▸ Exercise requirements
Restate word for word the lines of the listing below, from its first line through the line with "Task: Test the", without the pictures.

▸ Dataset section
^^^^^^^^^^^^^^^^

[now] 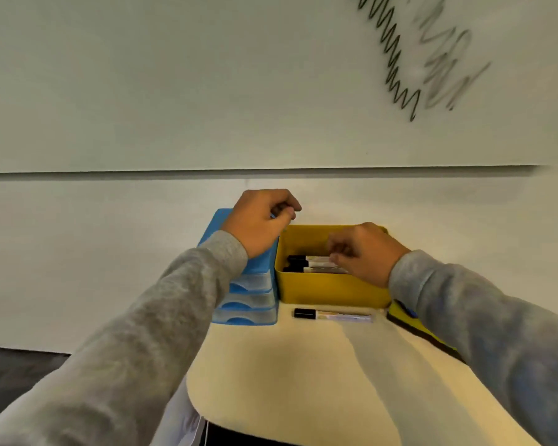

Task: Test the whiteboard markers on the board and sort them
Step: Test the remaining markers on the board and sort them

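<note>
A yellow bin [322,289] stands on a cream table [303,375] and holds black-capped markers [310,264]. My right hand [364,252] reaches into the bin, its fingertips curled on the right end of a marker. My left hand [260,218] hovers above the blue drawer unit [255,284], its fingers curled; something small and dark may be pinched in them, but blur hides it. One more black-capped marker [334,315] lies on the table in front of the bin. The whiteboard [207,82] above carries a dark zigzag [392,56] and a faint grey scribble [445,59].
A yellow pad with a dark edge [409,326] lies under my right forearm at the table's right side. The white wall runs below the whiteboard's lower edge. A dark floor [16,375] shows at the lower left.
</note>
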`<state>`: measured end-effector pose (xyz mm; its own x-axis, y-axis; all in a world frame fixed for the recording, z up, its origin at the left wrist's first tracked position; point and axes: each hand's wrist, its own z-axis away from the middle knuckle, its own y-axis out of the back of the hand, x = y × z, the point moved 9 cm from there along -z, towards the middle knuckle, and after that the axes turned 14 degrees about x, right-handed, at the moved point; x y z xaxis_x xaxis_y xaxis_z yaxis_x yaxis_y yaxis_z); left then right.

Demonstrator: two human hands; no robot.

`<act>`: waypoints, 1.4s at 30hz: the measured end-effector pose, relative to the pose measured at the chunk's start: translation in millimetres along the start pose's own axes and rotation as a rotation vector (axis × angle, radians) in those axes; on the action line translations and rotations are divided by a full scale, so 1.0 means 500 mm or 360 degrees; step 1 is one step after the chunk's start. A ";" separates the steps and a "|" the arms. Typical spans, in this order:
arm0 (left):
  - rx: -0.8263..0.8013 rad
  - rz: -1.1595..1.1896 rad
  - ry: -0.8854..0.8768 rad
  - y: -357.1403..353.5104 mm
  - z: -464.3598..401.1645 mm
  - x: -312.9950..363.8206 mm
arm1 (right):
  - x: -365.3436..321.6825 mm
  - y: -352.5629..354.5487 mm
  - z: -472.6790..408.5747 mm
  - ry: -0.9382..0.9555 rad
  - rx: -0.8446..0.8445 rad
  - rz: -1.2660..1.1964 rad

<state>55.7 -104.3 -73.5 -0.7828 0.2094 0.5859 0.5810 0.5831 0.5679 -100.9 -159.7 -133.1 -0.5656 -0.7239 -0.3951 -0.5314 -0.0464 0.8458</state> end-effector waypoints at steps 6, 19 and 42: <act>-0.0029 -0.0078 0.0023 -0.052 0.016 -0.047 | 0.074 -0.078 -0.056 -0.0115 -0.0458 0.0334; -0.0044 -0.0208 -0.0096 -0.057 0.022 -0.037 | 0.080 -0.191 -0.079 0.0047 -0.0763 0.0661; -0.0158 -0.0513 -0.0568 -0.079 0.028 0.057 | 0.043 0.149 -0.008 -0.0155 0.0267 -0.0641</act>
<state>7.4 -110.2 -87.6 -0.9437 0.2967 0.1464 0.3014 0.5884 0.7503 -150.3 -181.5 -77.4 -0.3450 -0.6022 -0.7200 -0.8120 -0.1933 0.5508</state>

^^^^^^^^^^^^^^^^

▸ Finished exercise
[now] 

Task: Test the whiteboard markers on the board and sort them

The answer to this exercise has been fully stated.